在枫叶变黄的季节,我忆起同年、同窗、老友,他们一个个都已作古回归尘土。
1931年,我出生在一个贫困农村家庭,村庄不大只有70余户。1937年的元宵节一过,学校开学了。邻村是个大村富村,1913年办有六年制完全小学,校舍设在上下两座祠堂。办学经费由村文会常田租谷收入开支,本村生免收学杂费,外村生每学期上交6公斤大米。
我上小学六年正是国难当头之时,常常不能安心坐在教室,老师提了块小黑板到树林上课。大地当板凳,膝盖当桌子,放学后去野外放羊割草。晚上坐在母亲的纺车旁如豆的菜油灯下,复习功课。我的同年孔长生只念到小学三年级就辍学当篾匠学徒,那年他刚九岁。我和同年施邦比他幸运,念到小学毕业。
记得小学毕业班全班30名同窗都是男生。老师逗趣地叫“小和尚班”。30名同学来自15个村庄,最远的来自金坑、中山,离校15公里,住在学校厢房的楼上。小学毕业后,30名同学就难得有见面的机会,后来得知有一半升学,一半就业。
我的这些同学们,有的种田、有的学手艺。施邦学裁缝,我去商店当学徒。施邦混得有出息,1952年考入宝鸡银行当职员,后调回浙江某县任档案局局长,每年春节回乡同年相聚谈笑风生。1954年,听说我没钱结婚,施邦知道后马上给我寄来20元,而他的月工资只有29元。同年情谊赛如手足同胞。

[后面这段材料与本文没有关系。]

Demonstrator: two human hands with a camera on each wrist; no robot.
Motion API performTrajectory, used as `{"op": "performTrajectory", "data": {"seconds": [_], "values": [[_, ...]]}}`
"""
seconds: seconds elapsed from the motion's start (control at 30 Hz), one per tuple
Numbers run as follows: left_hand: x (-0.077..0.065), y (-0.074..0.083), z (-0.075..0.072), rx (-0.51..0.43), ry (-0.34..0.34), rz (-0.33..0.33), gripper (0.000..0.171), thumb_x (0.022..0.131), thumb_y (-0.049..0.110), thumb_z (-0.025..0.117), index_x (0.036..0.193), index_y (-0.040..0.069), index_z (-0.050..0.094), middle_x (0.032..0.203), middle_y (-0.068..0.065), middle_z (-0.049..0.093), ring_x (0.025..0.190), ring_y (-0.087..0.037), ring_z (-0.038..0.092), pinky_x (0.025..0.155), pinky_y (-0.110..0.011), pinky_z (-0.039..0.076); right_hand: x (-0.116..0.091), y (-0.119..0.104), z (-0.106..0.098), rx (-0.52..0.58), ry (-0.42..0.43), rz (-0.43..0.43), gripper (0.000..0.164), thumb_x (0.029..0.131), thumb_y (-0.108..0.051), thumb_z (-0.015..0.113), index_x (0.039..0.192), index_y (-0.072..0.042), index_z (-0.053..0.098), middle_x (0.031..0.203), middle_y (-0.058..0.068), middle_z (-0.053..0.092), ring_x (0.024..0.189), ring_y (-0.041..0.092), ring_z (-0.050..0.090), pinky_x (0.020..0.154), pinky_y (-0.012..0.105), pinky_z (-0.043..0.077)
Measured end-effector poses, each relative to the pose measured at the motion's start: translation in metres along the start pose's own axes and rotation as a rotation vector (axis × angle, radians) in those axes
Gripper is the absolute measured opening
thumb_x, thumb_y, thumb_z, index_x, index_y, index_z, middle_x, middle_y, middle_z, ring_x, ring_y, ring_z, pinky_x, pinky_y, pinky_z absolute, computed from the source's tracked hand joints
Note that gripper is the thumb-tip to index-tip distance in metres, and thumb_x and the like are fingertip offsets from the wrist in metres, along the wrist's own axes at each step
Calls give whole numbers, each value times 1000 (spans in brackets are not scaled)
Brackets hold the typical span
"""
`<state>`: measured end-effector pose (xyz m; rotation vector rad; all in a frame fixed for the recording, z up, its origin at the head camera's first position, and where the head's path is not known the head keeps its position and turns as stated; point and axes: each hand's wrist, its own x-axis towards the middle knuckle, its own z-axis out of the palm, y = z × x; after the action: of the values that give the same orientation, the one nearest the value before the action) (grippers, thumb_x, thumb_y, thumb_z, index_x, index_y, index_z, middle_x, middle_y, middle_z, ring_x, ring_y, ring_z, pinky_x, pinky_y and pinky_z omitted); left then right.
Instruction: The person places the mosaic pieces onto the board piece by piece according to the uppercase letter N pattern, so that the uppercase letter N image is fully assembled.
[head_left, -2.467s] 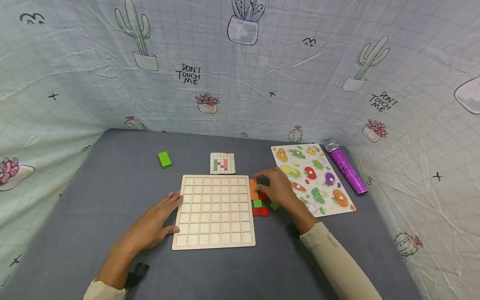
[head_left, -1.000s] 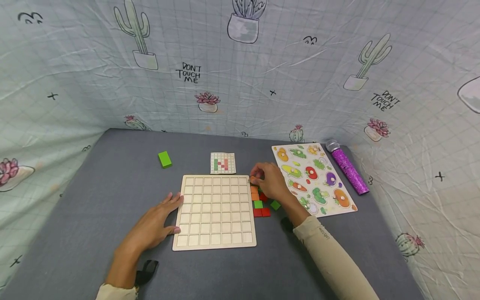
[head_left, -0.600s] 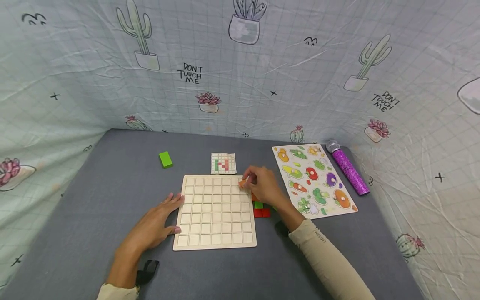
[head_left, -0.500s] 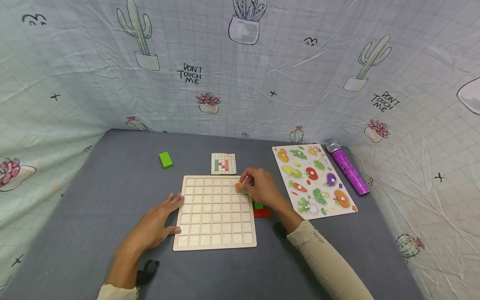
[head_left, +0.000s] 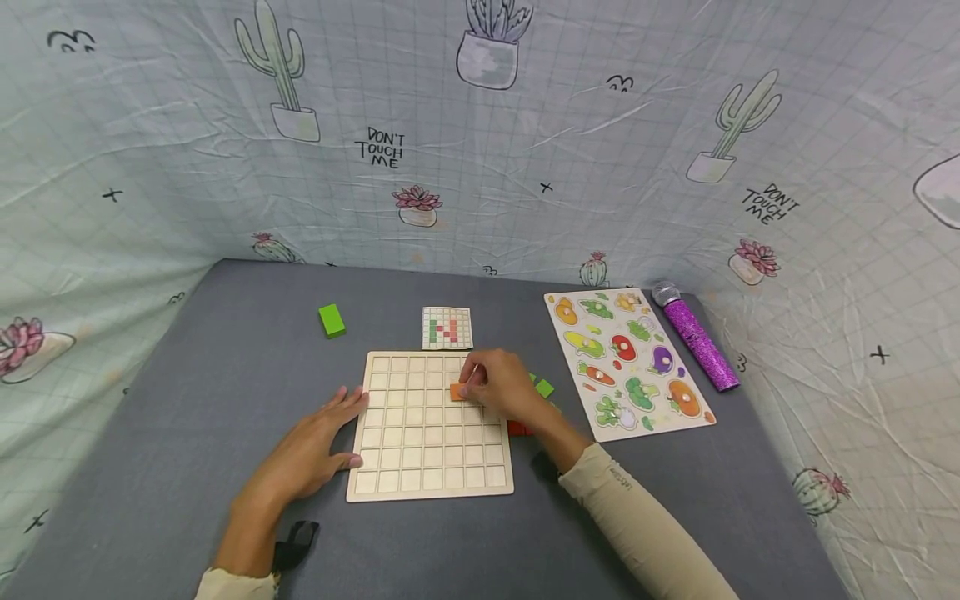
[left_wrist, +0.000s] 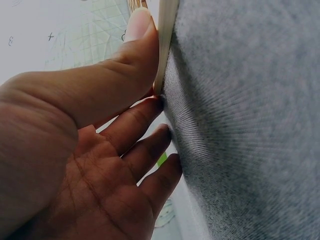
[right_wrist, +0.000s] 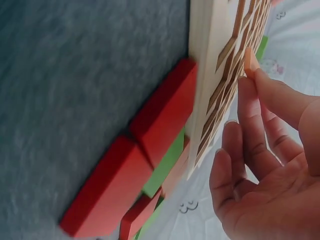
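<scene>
The right hand [head_left: 498, 387] pinches an orange tile [head_left: 457, 392] over the wooden grid board [head_left: 420, 467] — its grip grasping it — while the left hand [head_left: 311, 450], grip released, rests flat against the board's edge.

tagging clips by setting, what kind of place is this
Likely a tabletop play or recording booth: a grey table walled by cactus-print cloth, with a wooden grid board and vegetable puzzle laid out.
</scene>
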<state>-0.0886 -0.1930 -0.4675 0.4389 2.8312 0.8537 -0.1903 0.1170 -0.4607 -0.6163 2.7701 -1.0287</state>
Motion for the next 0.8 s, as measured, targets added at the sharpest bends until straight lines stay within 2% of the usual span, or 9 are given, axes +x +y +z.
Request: {"op": "performTrajectory", "data": {"seconds": [0.27, 0.5, 0.8], "values": [[0, 0, 0, 3, -4, -5, 93, 82, 7, 89, 162, 4, 43, 171, -18, 38, 159, -46, 31, 120, -70, 35, 3, -3, 9, -42, 1, 13, 15, 87, -18, 89, 85, -20, 75, 72, -7, 68, 67, 8, 59, 63, 26, 47], [0, 2, -1, 12, -7, -20, 94, 81, 7, 90, 162, 4, 43, 170, -19, 38, 159, -46, 31, 120, -71, 35, 2, -6, 11, -86, -12, 23, 13, 88, -20, 89, 85, -20, 77, 73, -8, 66, 72, 8, 58, 66, 27, 47], [0, 2, -2, 10, -4, -3, 93, 81, 7, 90, 161, 3, 44, 170, -19, 39, 159, -46, 32, 119, -70, 36, 2, -7, 10, -61, -3, 7, 12, 85, -14, 91, 85, -17, 79, 73, -8, 70, 68, 6, 60, 66, 27, 49]]}}
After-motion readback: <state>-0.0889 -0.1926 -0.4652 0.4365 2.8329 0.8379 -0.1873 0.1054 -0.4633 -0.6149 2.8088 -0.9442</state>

1983年,50多岁的施邦积劳成疾不幸病逝,当他的遗体送回故乡安葬时,我悲痛地送他上山头。孔长生比施邦晚7年去世。虽然我们相处的时间少,在永别的时刻我也伤心流泪,送他上黄泉路,祝他一路走好。
昔日小学30名同窗,别后有3人再未见面,如今他们的长相如何已无印象。5年前,我打听一位同学,同村人告之十几年前已去世,毕业一别成为永诀。30名同学有25人混得还不错,有当铁路高级工程师的,有当市委常委、政法委书记的,有当乡镇干部的,有在银行工作的,有解放军营级干部转业的,有当中小学教师的……其中有3人还是书法家。我和他们都有相聚的机会。然而一个个都在我之前上天堂了。还有几位生前感情要好的同事、文友,在退休后你来我往串门。如今他们也只能在睡梦中相见了。
“十年生死两茫茫,不思量,自难忘。”人生无常,虽然只剩下我这一片焦黄的枫叶孤单地挂在树梢上,但我希望来生能与他们再做同学。